• _WHAT THIS TASK INVOLVES_
Repeat the records exactly, with one exception: no images.
-- DATA RECORDS follows --
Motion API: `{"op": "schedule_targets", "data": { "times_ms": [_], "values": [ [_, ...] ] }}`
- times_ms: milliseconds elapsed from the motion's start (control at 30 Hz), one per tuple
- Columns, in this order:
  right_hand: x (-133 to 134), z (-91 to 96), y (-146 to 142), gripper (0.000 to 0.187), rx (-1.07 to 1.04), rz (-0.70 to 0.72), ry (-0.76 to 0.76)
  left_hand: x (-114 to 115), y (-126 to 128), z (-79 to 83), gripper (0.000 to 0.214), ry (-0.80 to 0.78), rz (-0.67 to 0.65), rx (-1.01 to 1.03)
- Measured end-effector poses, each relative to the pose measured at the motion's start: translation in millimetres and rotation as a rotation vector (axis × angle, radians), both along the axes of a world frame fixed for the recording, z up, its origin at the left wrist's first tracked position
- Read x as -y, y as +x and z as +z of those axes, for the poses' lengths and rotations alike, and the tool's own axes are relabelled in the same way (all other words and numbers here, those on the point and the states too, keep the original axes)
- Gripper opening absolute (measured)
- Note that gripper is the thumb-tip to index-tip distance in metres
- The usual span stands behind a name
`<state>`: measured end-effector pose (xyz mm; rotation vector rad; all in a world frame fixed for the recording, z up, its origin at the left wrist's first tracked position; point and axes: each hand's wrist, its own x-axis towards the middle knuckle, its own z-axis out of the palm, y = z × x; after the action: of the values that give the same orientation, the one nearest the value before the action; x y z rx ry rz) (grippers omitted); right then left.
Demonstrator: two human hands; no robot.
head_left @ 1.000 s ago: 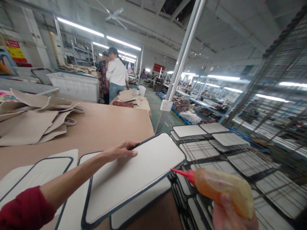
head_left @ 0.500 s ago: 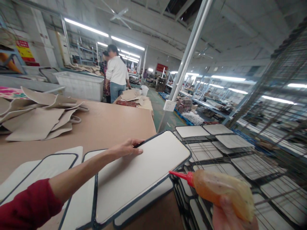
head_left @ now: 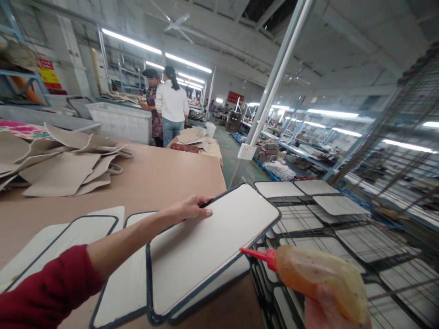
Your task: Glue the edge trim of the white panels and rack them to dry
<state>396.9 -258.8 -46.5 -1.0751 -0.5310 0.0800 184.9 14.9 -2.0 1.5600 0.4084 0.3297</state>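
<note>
My left hand (head_left: pixel 192 209) grips the far edge of a white panel with dark trim (head_left: pixel 209 246), thumb on top and fingers under the rim. The panel is lifted and reaches out over the table's right edge toward the wire rack (head_left: pixel 346 256). My right hand (head_left: pixel 329 310) is closed round a squeeze bottle of amber glue (head_left: pixel 315 276) with a red nozzle, whose tip sits just beside the panel's right edge. More trimmed white panels (head_left: pixel 68 235) lie flat on the brown table (head_left: pixel 154 178).
A heap of beige cut pieces (head_left: pixel 65 164) lies at the table's left. The rack's shelves hold several white panels (head_left: pixel 277 188). Two people (head_left: pixel 169 109) stand at a far table beside a white crate (head_left: pixel 120 121). A metal pillar (head_left: pixel 274 87) rises beyond the table.
My left hand has carried the panel to the right, further over the rack. The glue bottle has stayed close to the panel's right edge.
</note>
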Motion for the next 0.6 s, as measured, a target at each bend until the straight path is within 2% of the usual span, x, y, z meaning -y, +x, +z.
{"op": "schedule_targets", "data": {
  "times_ms": [100, 200, 367, 600],
  "values": [
    [-5.9, 10.7, -8.4, 0.045, -0.026, -0.063, 0.091, 1.4, 1.4, 3.1, 0.056, -0.012, 0.003, -0.001],
    [-7.9, 16.2, -12.1, 0.045, -0.032, -0.048, 0.1, 3.3, 2.3, 7.9, 0.057, -0.014, 0.012, -0.018],
    [-5.4, 12.8, -9.5, 0.05, -0.005, -0.036, 0.128, 5.5, 4.8, 12.0, 0.053, -0.008, 0.051, -0.043],
    [-2.1, 4.5, -7.4, 0.055, -0.04, 0.017, 0.085, 5.0, 8.0, 10.5, 0.057, -0.094, 0.08, -0.038]
  ]
}}
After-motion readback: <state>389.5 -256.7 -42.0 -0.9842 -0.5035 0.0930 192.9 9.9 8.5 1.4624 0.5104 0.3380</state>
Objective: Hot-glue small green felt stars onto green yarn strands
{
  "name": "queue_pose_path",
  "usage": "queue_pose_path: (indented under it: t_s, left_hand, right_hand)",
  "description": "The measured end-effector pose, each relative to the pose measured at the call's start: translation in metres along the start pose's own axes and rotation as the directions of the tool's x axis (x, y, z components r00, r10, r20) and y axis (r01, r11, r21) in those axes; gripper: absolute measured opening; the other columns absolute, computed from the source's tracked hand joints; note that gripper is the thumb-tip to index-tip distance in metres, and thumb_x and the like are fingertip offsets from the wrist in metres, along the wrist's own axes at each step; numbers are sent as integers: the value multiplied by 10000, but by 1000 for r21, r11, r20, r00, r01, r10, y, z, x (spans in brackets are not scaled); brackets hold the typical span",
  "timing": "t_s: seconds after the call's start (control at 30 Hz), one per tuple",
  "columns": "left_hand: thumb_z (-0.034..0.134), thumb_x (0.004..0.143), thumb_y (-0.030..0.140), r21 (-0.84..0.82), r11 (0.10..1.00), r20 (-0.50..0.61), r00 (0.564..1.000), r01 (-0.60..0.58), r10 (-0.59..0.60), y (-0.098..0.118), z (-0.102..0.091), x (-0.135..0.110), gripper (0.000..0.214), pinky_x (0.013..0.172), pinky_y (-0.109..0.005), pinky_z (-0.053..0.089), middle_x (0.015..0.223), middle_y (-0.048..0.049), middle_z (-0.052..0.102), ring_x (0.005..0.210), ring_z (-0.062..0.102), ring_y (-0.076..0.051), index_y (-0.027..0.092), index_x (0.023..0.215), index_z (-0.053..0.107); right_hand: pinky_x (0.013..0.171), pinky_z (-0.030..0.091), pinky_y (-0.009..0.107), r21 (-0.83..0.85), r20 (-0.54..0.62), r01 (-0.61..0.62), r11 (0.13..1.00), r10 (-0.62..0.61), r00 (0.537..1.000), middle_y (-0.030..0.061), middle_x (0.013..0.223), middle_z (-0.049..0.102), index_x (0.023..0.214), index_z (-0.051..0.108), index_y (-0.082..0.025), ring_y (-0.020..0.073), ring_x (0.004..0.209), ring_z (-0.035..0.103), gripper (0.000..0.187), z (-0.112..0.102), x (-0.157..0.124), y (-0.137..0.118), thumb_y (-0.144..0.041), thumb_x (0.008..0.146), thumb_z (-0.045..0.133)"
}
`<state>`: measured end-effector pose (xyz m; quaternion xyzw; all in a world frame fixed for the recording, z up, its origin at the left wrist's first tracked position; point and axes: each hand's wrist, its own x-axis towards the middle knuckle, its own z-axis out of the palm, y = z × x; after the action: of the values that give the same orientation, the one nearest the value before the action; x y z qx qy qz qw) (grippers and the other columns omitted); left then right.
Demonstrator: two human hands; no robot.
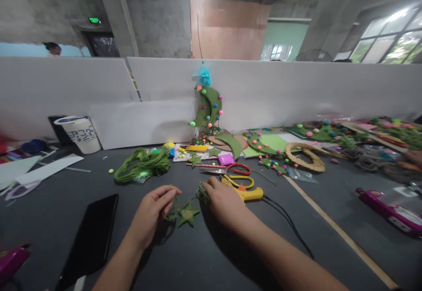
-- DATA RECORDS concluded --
• _SOLVED PROBLEM_
Motion API: `{"op": "schedule_targets", "data": { "times_ms": [_], "values": [ [_, ...] ] }}`
- times_ms: milliseconds elapsed from the motion's start (control at 30 Hz), one per tuple
- Columns, in this order:
  right_hand: x (-133 to 134), z (-91 to 96), y (-146 to 142), gripper (0.000 to 0.187), rx (-1.07 to 1.04), rz (-0.70 to 0.72), ry (-0.76 to 0.76)
  left_hand: x (-114 to 115), y (-126 to 128), z (-79 to 83), gripper (0.000 to 0.214), ry (-0.80 to 0.78), rz (-0.67 to 0.65), rx (-1.01 to 1.03)
- Measured end-effector poses, each relative to the pose measured at the motion's start: translation in millimetres and rotation as a rotation vector (axis × angle, radians), both along the axes of a world frame fixed for the recording, z up, its origin at the left wrist's first tracked position
- Read x as -y, y as +x and z as +z of those axes, for the poses' lengths and rotations alike, and the tool's own axes are relabelled in the same way (all other words and numbers here, those on the point and the states too, keep the original axes)
- Gripper opening absolute (measured)
- Note that gripper is the thumb-tip to index-tip distance in metres
- The usual span stands behind a name
`<state>`: measured end-effector pose (xyz mm; rotation vector rad; all in a world frame fixed for the recording, z up, its origin at the left wrist's first tracked position; point and axes: each hand's wrist, its own x-axis towards the middle knuckle, its own z-axis out of the palm, y = z × x; after the action: of the values that give the same orientation, the one nearest the value before the action; x y z rx ry rz) (grippers omitted); right then left.
Demonstrator: two human hands; no robot.
head_left @ 1.000 s ago: 
head_left @ 0.500 s ago: 
head_left @ now: 
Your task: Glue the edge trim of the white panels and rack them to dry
<state>396.9 -258.8 -46.5 -1.0751 -0.5310 0.0800 184.9 14.9 -2.0 1.5600 0.4084 0.3297</state>
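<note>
My left hand (head_left: pixel 192 209) grips the far edge of a white panel with dark trim (head_left: pixel 209 246), thumb on top and fingers under the rim. The panel is lifted and reaches out over the table's right edge toward the wire rack (head_left: pixel 346 256). My right hand (head_left: pixel 329 310) is closed round a squeeze bottle of amber glue (head_left: pixel 315 276) with a red nozzle, whose tip sits just beside the panel's right edge. More trimmed white panels (head_left: pixel 68 235) lie flat on the brown table (head_left: pixel 154 178).
A heap of beige cut pieces (head_left: pixel 65 164) lies at the table's left. The rack's shelves hold several white panels (head_left: pixel 277 188). Two people (head_left: pixel 169 109) stand at a far table beside a white crate (head_left: pixel 120 121). A metal pillar (head_left: pixel 274 87) rises beyond the table.
My left hand has carried the panel to the right, further over the rack. The glue bottle has stayed close to the panel's right edge.
</note>
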Motion for the next 0.6 s, as measured, a target at each bend until the straight path is within 2% of the usual span, x, y, z meaning -y, +x, +z.
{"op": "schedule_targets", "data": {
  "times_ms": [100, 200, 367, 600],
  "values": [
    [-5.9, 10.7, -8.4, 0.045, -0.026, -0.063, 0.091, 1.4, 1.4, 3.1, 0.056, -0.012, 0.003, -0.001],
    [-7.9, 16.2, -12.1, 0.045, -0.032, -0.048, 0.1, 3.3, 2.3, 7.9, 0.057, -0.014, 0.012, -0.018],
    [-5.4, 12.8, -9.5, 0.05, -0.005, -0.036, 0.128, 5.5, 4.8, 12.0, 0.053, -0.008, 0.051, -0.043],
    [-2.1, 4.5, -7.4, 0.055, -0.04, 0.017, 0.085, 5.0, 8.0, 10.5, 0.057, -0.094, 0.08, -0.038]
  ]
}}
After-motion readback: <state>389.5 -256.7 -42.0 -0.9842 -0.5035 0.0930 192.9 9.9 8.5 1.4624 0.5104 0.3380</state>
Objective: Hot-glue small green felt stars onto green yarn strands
{
  "name": "queue_pose_path",
  "usage": "queue_pose_path: (indented under it: t_s, left_hand, right_hand)",
  "description": "The measured end-effector pose, each relative to the pose measured at the call's start: translation in metres along the start pose's own axes and rotation as the directions of the tool's x axis (x, y, z components r00, r10, r20) and y axis (r01, r11, r21) in those axes; gripper: absolute measured opening; the other columns absolute, computed from the source's tracked hand joints; note that gripper is the thumb-tip to index-tip distance in metres, and thumb_x and the like are fingertip offsets from the wrist in metres, along the wrist's own axes at each step; numbers are sent as integers: the value multiplied by 10000, but by 1000 for r21, r11, r20, r00, r01, r10, y, z, x (spans in brackets are not scaled); brackets hold the typical span",
  "timing": "t_s: seconds after the call's start (control at 30 Hz), one per tuple",
  "columns": "left_hand: thumb_z (-0.034..0.134), thumb_x (0.004..0.143), thumb_y (-0.030..0.140), r21 (-0.84..0.82), r11 (0.10..1.00), r20 (-0.50..0.61), r00 (0.564..1.000), r01 (-0.60..0.58), r10 (-0.59..0.60), y (-0.098..0.118), z (-0.102..0.091), x (-0.135..0.110), gripper (0.000..0.214), pinky_x (0.013..0.172), pinky_y (-0.109..0.005), pinky_z (-0.053..0.089), middle_x (0.015..0.223), middle_y (-0.048..0.049), middle_z (-0.052..0.102), ring_x (0.005..0.210), ring_z (-0.062..0.102), ring_y (-0.076..0.051), index_y (-0.027..0.092), index_x (0.023..0.215), index_z (-0.053..0.107); right_hand: pinky_x (0.013..0.171), pinky_z (-0.030..0.091), pinky_y (-0.009..0.107), r21 (-0.83..0.85), r20 (-0.54..0.62), r01 (-0.61..0.62), r11 (0.13..1.00), r10 (-0.62..0.61), r00 (0.537..1.000), middle_y (-0.030..0.061), middle_x (0.013..0.223), middle_z (-0.049..0.102), index_x (0.023..0.214), index_z (-0.051..0.108), index_y (-0.082..0.025), ring_y (-0.020..0.073), ring_x (0.004..0.209), ring_z (-0.035..0.103), gripper (0.000..0.187), z (-0.112..0.102), x (-0.157..0.124), y (-0.137..0.118), thumb_y (-0.144..0.041), thumb_x (0.008..0.146), thumb_z (-0.045..0.133)"
}
`<state>`: measured end-effector pose (xyz m; quaternion xyzw; all in a world frame fixed for the recording, z up, its origin at the left wrist's first tracked position; point and axes: each hand's wrist, its own x-axis towards the middle knuckle, its own z-axis out of the palm, y = z × x; after the action: of the values that give the same orientation, the one nearest the value before the action; x y z qx qy qz qw) (grippers and the other columns omitted); left then right.
Demonstrator: two human hands; no robot.

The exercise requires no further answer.